#### WORK ORDER
Scan the material below and copy every line holding the word "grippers".

#### SOURCE DATA
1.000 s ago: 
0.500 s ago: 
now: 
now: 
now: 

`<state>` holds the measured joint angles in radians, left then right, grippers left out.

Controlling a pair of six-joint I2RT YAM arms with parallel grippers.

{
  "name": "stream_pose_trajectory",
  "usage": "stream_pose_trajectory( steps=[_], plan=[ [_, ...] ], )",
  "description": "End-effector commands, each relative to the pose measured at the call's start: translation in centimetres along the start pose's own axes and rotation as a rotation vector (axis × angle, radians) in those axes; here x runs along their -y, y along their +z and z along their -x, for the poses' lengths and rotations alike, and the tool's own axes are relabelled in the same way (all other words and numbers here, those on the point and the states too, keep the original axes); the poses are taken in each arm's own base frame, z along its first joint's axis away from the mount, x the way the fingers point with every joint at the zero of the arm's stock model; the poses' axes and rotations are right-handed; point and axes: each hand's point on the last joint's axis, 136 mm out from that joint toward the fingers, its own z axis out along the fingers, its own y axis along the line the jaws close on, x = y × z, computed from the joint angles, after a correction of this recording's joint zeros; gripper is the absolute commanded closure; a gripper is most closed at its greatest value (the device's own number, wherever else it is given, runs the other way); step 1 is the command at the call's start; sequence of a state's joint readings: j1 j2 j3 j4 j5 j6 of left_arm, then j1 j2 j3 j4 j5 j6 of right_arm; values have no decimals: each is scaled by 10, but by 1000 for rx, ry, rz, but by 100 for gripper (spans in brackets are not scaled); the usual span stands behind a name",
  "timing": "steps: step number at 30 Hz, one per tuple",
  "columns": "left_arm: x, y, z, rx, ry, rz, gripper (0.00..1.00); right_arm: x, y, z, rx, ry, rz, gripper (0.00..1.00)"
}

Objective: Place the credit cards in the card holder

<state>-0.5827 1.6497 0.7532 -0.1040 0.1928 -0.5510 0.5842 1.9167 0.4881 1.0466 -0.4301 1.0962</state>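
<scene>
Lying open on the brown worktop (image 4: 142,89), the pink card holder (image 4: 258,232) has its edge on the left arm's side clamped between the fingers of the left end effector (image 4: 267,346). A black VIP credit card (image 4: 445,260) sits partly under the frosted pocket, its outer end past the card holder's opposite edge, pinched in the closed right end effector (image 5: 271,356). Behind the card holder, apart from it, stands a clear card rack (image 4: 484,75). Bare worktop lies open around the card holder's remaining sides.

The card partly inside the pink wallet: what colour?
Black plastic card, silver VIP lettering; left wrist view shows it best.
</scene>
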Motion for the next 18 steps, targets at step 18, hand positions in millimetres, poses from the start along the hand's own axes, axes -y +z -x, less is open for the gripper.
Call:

#### SOLUTION
`<state>` holds the measured joint angles in radians, left then right, grippers left out.
Controlling a pair of six-joint I2RT YAM arms with parallel grippers.

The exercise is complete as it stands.